Starting julia with --trace-compile=stderr should print a message for each method that gets compiled. Replacing stderr with a file name should output to that file. Could you try comparing what gets compiled on REPL startup with and without SSH?
Julia takes a tad bit longer to start, and when I start typing, and when I press enter. It’s also present when printing to stdout.
There’s also substantial slowdown especially when precompiling packages, it takes me longer to precompile on the HPC cluster than it takes me to precompile and train the model on my laptop. The only thing I can think of is that there is a lot of file I/O since that may be the only place where there is a big difference between the cluster and my laptop.

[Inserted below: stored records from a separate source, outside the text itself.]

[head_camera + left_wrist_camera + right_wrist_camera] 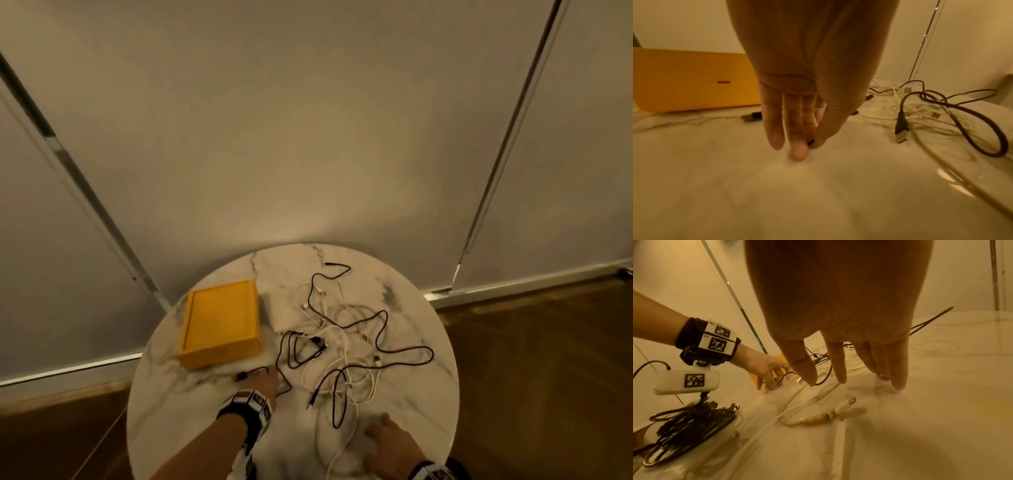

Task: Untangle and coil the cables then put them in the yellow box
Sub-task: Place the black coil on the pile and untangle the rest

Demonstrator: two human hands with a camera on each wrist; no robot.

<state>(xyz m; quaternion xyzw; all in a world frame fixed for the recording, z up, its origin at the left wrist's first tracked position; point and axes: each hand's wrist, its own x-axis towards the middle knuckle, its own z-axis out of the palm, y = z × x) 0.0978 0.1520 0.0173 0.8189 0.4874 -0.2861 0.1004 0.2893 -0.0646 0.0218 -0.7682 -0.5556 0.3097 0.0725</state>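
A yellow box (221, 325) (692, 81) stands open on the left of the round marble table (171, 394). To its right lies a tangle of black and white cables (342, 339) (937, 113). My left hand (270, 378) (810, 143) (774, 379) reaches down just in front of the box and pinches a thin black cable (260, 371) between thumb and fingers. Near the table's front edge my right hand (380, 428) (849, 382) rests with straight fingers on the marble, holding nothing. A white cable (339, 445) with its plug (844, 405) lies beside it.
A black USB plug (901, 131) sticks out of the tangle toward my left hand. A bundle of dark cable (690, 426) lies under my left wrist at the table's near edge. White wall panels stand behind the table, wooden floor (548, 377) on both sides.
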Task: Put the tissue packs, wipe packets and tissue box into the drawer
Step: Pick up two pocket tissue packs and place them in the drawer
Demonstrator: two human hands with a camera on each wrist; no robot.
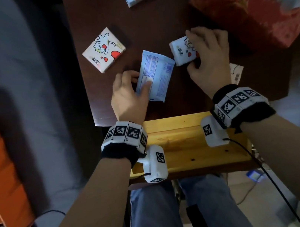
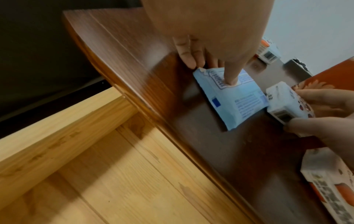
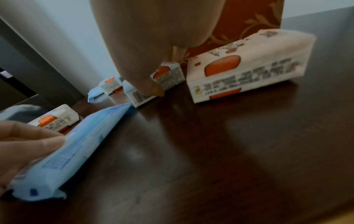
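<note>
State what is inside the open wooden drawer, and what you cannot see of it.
The drawer shows only bare pale wood floor; no packs lie on the visible part. In the head view, both wrists and their cameras cover parts of it, and its back runs hidden under the dark table.

The person's forearms are bare. Each wrist carries a black fabric cuff under a white segmented band whose flat panels bear black-and-white square fiducial markers. The right wrist has the same white marker band over a black cuff. A white boxy camera module hangs from the inner side of the left band, with a marker on its face and another on its end. A matching white module sits on the right band, and a thin black cable leaves it and trails down. The person wears blue jeans.
</note>
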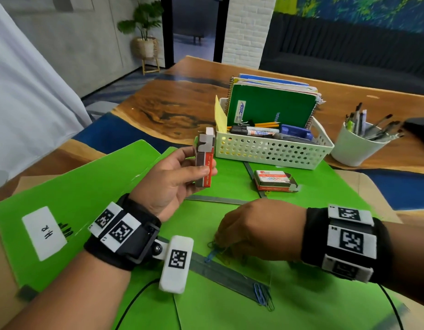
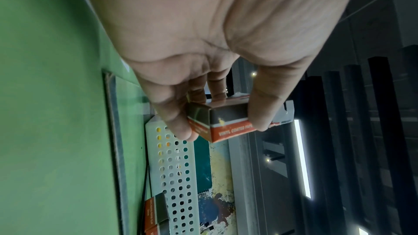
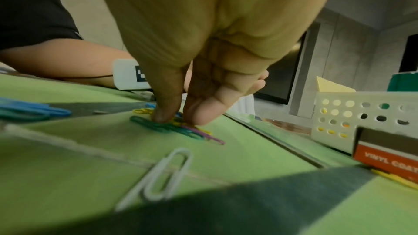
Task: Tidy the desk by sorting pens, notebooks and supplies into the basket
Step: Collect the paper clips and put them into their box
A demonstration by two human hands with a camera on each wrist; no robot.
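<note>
My left hand (image 1: 201, 167) holds a small red-and-brown paper clip box (image 1: 205, 158) upright above the green mat (image 1: 99, 186), its top flap open. In the left wrist view the thumb and fingers (image 2: 178, 128) pinch the box (image 2: 228, 124) by its sides. My right hand (image 1: 224, 244) is down on the mat, thumb and fingertips (image 3: 165, 115) pinching a bunch of coloured paper clips (image 3: 172, 128). The white perforated basket (image 1: 272, 151) stands behind, holding a green notebook (image 1: 270, 108), markers and pencils.
A second paper clip box (image 1: 274, 181) lies on the mat in front of the basket. A white clip (image 3: 162, 176) and blue clips (image 1: 263, 297) lie loose near my right hand. A white cup of pens and brushes (image 1: 356, 144) stands right of the basket.
</note>
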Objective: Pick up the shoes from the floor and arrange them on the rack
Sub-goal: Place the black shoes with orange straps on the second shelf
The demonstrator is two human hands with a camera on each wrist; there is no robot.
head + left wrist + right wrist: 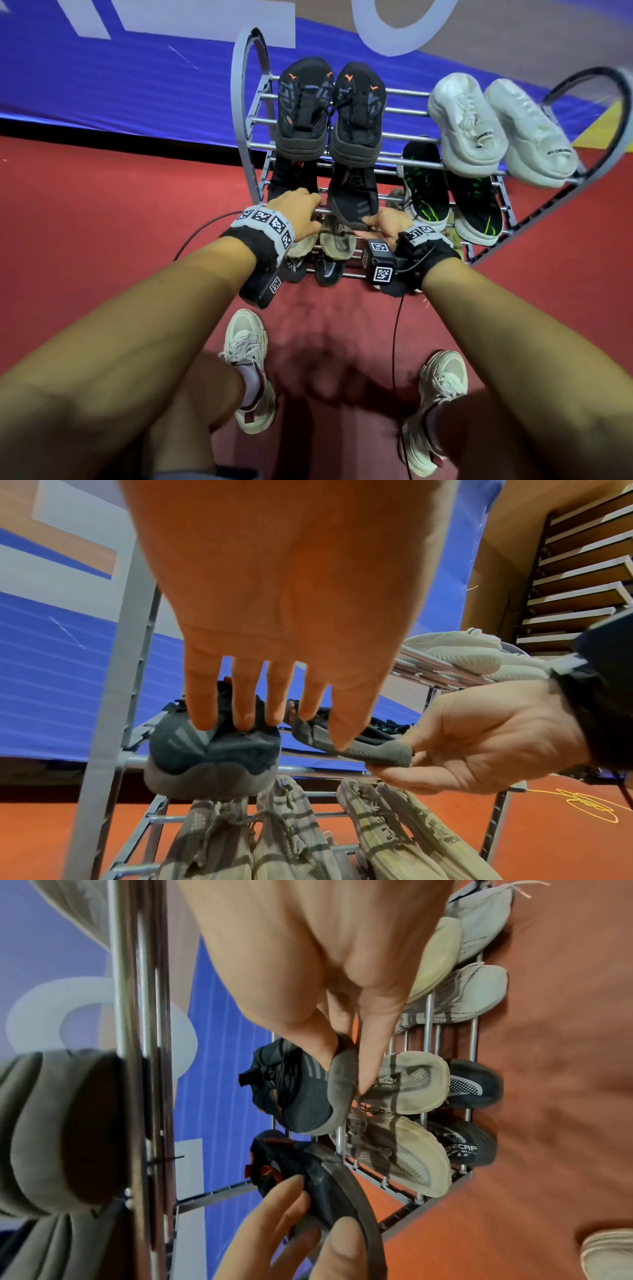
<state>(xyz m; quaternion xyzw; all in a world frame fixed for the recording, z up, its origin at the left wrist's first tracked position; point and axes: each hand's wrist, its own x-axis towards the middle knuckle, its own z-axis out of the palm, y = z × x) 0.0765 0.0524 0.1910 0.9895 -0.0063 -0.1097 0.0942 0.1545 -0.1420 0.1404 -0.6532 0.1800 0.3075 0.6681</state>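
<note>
A grey metal rack (pixel 244 102) stands on the red floor. On its second tier lie two black shoes with grey soles and orange tags. My left hand (pixel 301 209) rests with straight fingers (pixel 202 712) on the heel of the left shoe (pixel 212 753), whose toe end (pixel 291 174) points to the wall. My right hand (pixel 383 222) pinches the heel of the right shoe (pixel 354 195) between thumb and forefinger (pixel 373 1047). That shoe (pixel 304 1096) lies on the tier's bars with its heel at the front edge.
The top tier holds a black pair (pixel 329 113) and a white pair (pixel 496 130). Black-and-green shoes (pixel 448 198) fill the second tier's right side. Beige shoes (pixel 337 241) and black ones (pixel 327 272) sit on the lower tiers. My own cream sneakers (pixel 248 359) stand on the floor.
</note>
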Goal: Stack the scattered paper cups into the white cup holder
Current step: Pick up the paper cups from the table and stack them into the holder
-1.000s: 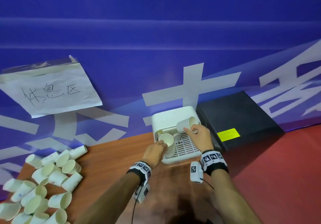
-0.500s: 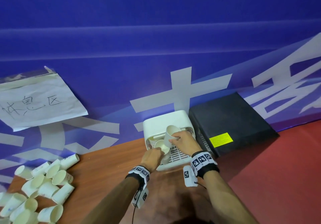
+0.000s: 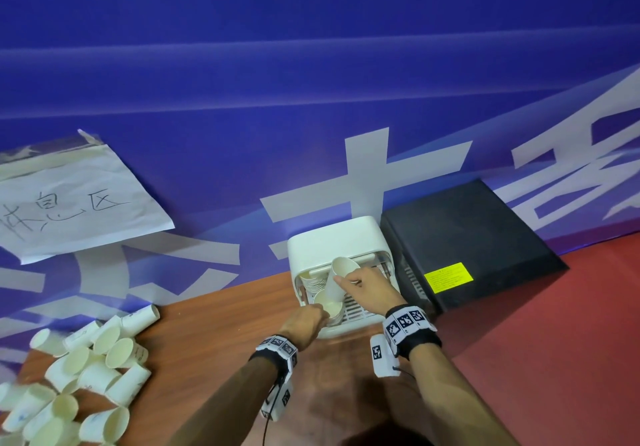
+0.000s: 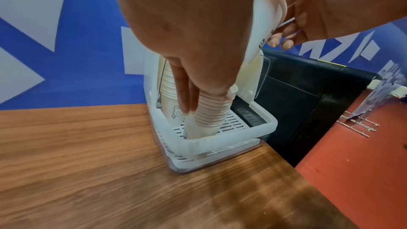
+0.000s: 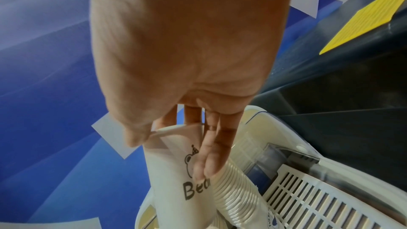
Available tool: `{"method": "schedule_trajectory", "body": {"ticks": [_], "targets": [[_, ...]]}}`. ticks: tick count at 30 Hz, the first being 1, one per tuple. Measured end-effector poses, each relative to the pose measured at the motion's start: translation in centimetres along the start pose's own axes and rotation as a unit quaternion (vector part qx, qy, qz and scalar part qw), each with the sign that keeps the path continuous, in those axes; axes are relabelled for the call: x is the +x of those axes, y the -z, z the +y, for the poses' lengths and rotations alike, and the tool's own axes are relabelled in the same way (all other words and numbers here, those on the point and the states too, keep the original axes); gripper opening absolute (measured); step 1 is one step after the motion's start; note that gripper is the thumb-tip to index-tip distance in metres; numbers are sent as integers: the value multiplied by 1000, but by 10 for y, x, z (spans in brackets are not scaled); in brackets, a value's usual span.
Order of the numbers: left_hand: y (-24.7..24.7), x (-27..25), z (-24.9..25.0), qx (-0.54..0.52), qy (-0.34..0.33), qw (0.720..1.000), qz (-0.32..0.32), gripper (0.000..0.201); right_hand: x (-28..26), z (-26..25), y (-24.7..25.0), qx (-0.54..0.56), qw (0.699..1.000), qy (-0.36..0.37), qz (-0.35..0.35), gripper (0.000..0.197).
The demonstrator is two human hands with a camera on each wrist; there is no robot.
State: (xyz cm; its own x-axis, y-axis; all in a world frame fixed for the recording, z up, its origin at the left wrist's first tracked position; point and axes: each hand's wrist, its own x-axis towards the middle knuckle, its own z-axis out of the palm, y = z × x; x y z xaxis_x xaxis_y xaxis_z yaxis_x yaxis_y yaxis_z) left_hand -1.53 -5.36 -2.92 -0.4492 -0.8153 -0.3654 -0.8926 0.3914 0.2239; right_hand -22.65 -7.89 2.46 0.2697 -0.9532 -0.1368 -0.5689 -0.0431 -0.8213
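- Right hand [image 3: 369, 284] pinching a single cup [image 3: 337, 279] by the wall, thumb on one side, fingers on the other (bear print and "Bea…" lettering on it in the right wrist view).
- Cup tilted, mouth up and back toward the holder's [image 3: 337, 241] hood, base pointing down at the stack [image 4: 210, 114].
- Base looks partly entered in the stack's top cup, but hard to tell how deep; contact point hidden by the fingers.
- Left hand [image 3: 304, 324] wrapped round the stack, fingers extended down its ribbed rims, bracing it; stack leaning, standing on the holder's slotted tray [image 4: 237, 124].
- Second nested stack [image 4: 168, 93] upright behind it, at the left rear of the holder under the hood.
- Holder sitting on the wooden table [image 3: 207, 335], back against the blue wall [image 3: 311, 99], black box [image 3: 464, 238] with a yellow label just beside it on the right.
- Loose cups [image 3: 83, 376] heaped on the table's left end, lying on their sides, well apart from the holder.
- Handwritten paper sign [image 3: 69, 200] taped on the wall above that heap.
- Marker bands on both wrists.
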Motion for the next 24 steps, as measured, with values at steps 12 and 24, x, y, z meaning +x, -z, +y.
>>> {"method": "schedule_trajectory", "body": {"ticks": [12,24], "targets": [[8,-32,-22,-29,-9,992,120,42,12,-1,-25,25,997,-2,-79,27],[15,-36,-32,51,-8,999,-6,73,16,40,-91,-61,989,-115,-64,16]]}}
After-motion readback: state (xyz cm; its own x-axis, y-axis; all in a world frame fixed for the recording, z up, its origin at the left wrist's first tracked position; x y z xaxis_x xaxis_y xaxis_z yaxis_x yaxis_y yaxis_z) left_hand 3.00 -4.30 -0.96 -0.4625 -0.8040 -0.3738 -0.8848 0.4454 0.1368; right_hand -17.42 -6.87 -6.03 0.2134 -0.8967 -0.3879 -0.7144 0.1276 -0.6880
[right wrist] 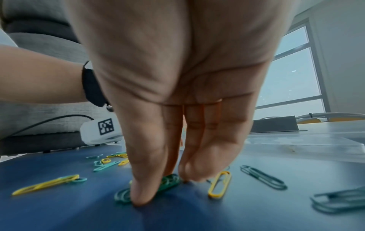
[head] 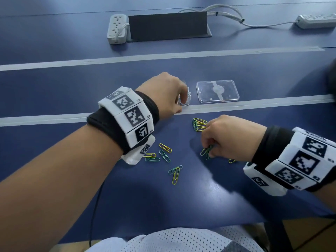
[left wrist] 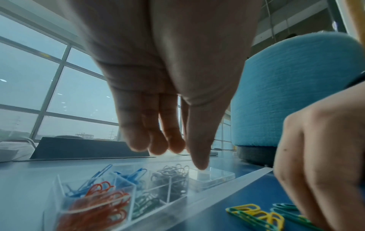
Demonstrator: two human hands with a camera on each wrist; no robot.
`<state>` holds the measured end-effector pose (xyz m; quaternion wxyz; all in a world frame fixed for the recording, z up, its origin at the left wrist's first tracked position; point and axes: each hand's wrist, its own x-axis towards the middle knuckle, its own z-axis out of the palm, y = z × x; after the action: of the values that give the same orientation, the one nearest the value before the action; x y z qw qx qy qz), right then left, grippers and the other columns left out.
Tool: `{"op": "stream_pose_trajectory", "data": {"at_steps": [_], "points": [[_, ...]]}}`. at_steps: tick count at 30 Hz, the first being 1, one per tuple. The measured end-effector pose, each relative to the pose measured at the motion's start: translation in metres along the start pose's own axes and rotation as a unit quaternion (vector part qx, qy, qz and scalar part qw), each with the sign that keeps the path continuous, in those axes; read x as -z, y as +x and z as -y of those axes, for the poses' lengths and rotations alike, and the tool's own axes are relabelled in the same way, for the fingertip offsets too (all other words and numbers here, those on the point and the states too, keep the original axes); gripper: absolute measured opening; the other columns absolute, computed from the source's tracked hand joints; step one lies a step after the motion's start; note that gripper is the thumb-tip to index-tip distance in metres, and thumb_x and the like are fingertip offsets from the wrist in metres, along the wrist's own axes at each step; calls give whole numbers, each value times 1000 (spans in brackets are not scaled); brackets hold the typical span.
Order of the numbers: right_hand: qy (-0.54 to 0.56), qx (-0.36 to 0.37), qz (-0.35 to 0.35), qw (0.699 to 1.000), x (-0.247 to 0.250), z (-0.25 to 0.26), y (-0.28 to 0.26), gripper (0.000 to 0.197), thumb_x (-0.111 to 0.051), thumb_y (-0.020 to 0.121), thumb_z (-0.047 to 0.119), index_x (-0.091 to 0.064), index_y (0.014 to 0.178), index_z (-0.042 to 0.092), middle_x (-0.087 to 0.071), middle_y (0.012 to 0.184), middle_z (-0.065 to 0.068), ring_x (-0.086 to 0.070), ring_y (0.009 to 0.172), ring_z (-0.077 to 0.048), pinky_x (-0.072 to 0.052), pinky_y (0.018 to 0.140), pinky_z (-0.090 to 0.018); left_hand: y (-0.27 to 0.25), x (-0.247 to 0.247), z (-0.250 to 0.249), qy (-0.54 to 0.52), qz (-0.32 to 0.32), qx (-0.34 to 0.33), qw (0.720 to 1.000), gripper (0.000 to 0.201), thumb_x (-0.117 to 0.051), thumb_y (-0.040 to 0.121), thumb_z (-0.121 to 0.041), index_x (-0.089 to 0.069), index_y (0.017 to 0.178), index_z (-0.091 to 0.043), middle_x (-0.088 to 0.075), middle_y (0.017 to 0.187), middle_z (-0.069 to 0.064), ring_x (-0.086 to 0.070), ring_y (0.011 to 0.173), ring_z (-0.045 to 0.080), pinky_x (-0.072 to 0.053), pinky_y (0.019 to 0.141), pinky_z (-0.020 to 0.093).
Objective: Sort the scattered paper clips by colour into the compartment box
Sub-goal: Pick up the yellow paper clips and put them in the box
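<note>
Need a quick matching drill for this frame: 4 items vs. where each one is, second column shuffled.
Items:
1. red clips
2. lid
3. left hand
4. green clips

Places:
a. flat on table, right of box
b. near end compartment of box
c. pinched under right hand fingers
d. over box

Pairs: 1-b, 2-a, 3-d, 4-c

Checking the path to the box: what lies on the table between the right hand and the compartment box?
In the head view, a small heap of yellow and green clips lies between the right hand and the compartment box, then a pale tape strip.
</note>
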<state>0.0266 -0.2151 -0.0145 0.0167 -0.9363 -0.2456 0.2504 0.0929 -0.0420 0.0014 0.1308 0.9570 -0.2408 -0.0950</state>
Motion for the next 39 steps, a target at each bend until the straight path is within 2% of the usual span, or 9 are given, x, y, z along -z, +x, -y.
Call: {"op": "stream_pose_trajectory", "data": {"at_steps": [4, 10, 15, 18, 21, 27, 32, 35, 39], "points": [[-7, 13, 3, 1000, 2, 0, -2, 12, -66, 80, 31, -67, 92, 26, -58, 97, 7, -52, 89, -15, -48, 82, -34, -24, -2, -6, -1, 92, -33, 995, 13, -70, 78, -27, -72, 90, -24, -49, 59, -16, -48, 57, 0, -42, 67, 18], [-7, 37, 0, 999, 4, 0, -7, 8, -64, 81, 27, -66, 89, 26, -48, 88, 14, -44, 79, -8, -46, 80, -32, -31, -22, -27, 8, 135, -76, 988, 24, -66, 81, -28, -69, 104, -27, -54, 74, -11, -47, 71, 8, -32, 64, 16], [8, 22, 16, 1000, 0, -4, -16, 23, -59, 85, 27, -63, 106, 36, -58, 105, 15, -55, 88, -14, -50, 81, -35, -18, -34, -46, 14, 160, -113, 981, 26, -68, 80, -25, -67, 106, -25, -67, 97, -4, -46, 78, 12, -29, 64, 20], [-4, 47, -2, 999, -4, -5, -19, 35, -57, 86, 26, -56, 117, 43, -54, 120, 19, -56, 101, -16, -50, 81, -36, -14, -36, -46, 13, 162, -113, 980, 23, -71, 77, -24, -69, 100, -20, -68, 92, 0, -54, 81, 18, -33, 64, 22], [-29, 63, -7, 998, -3, -7, -18, 38, -55, 88, 28, -53, 121, 47, -49, 126, 20, -55, 106, -15, -51, 79, -36, -13, -36, -44, 14, 159, -113, 981, 24, -73, 76, -25, -71, 99, -20, -59, 80, -4, -47, 75, 13, -33, 64, 21], [-22, 43, -4, 999, -5, -12, -15, 19, -49, 88, 22, -64, 96, 30, -59, 99, 9, -60, 89, -21, -51, 76, -39, -12, -40, -41, 9, 170, -106, 980, 12, -70, 79, -24, -73, 90, -20, -59, 75, -6, -49, 73, 11, -37, 62, 19], [20, 10, -9, 1000, -4, -8, -17, 19, -50, 81, 17, -55, 93, 31, -49, 78, 12, -46, 76, -16, -47, 75, -32, -17, -40, -43, 35, 161, -122, 979, 6, -64, 79, -25, -64, 74, -22, -48, 59, -11, -50, 69, 14, -40, 64, 21], [22, 5, -17, 1000, -6, -6, -19, 20, -50, 77, 17, -53, 92, 30, -42, 69, 13, -42, 73, -15, -45, 71, -31, -18, -40, -42, 47, 150, -108, 982, 20, -64, 75, -25, -49, 62, -24, -43, 57, -11, -49, 69, 17, -38, 62, 22], [13, 4, -25, 1000, -6, -5, -22, 18, -50, 76, 18, -52, 89, 31, -45, 75, 12, -41, 72, -15, -45, 70, -31, -21, -38, -36, 33, 121, -91, 988, 30, -62, 73, -20, -38, 55, -24, -41, 58, -11, -46, 64, 15, -34, 55, 23]]}}
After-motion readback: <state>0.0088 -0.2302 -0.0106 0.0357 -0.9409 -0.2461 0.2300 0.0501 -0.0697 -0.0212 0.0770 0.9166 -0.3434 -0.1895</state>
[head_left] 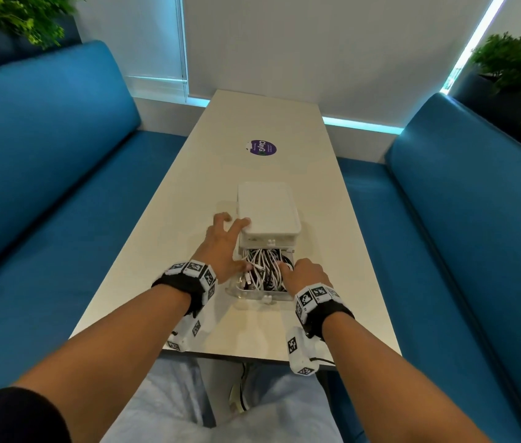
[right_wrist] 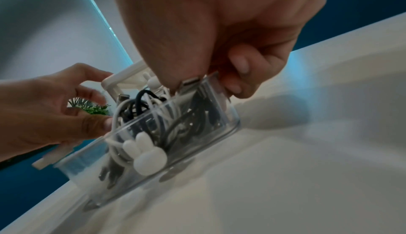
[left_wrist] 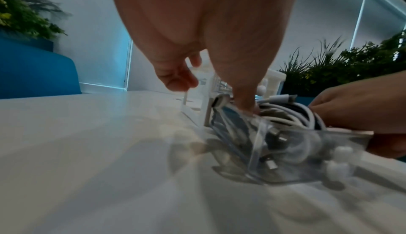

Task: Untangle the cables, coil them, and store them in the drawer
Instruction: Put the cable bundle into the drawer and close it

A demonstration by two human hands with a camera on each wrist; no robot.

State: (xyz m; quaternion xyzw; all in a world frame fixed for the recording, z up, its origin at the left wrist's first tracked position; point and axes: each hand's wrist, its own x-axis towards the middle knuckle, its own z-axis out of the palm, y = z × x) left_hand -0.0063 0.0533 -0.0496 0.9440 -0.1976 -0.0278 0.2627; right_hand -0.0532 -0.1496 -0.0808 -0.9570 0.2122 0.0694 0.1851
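Note:
A white drawer box [head_left: 268, 209] stands mid-table with its clear drawer [head_left: 259, 295] pulled out toward me. White and black cables [head_left: 264, 266] fill the drawer in a loose heap. My left hand [head_left: 220, 247] is spread, a fingertip on the box's top near corner and the thumb down on the cables at the drawer's left side. My right hand [head_left: 307, 276] straddles the drawer's right wall. In the right wrist view one digit presses a metal plug [right_wrist: 191, 81] inside the rim, and the other fingers [right_wrist: 237, 74] curl outside the wall. A white rabbit-shaped knob [right_wrist: 145, 152] sits on the drawer front.
The long white table [head_left: 252, 330] has a purple sticker [head_left: 262, 148] beyond the box. Blue benches [head_left: 45, 155] run along both sides. Plants [head_left: 518, 68] stand at the back corners. The table's near edge lies just below my wrists.

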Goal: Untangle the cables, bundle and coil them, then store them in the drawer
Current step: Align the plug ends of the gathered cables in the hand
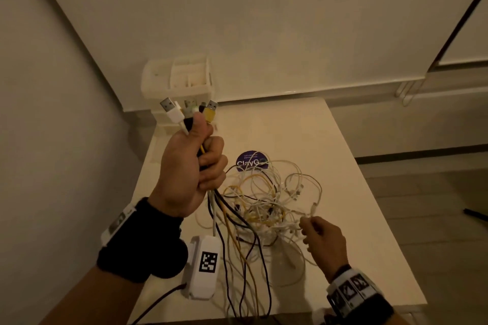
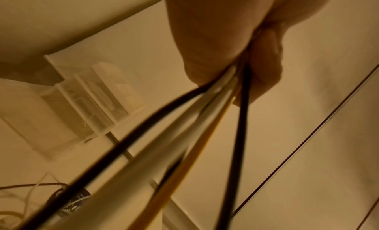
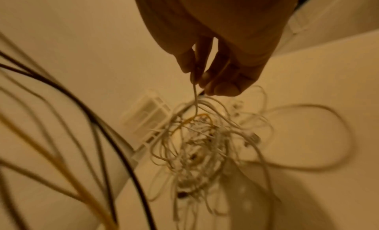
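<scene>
Plug ends (image 1: 188,112) are gripped in the left hand (image 1: 190,166) above the blurred tangle (image 1: 266,203), one white strand (image 3: 194,94) pinched by the right hand (image 1: 323,241).

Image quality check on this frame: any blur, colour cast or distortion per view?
Head view: dim, warm yellow cast, wide-angle bending of the wall lines, yet sharp; the USB plugs in the left hand read clearly. Left wrist view: close cables smeared and out of focus. Right wrist view: motion blur across the cable tangle; the right hand is backlit and dark.
</scene>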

Another Cluster also has a Xeon Silver (probably slower single core than my laptop), but it’s always slow whether I’m using the powerful EPYC or the Xeon.
Maybe Julia somehow fails to recognize the architecture precisely? If so, it should be possible to regain (most of the) performance using the --cpu-target option to julia, I think:
So it seems that the performance problem disappeared after I deleted the cache. Even without specifying the target cpu it’s still good. No idea why that might be. Maybe I was using very packages compiled from rc2/rc1.
Is there a way to know which target cpu was detected by Julia?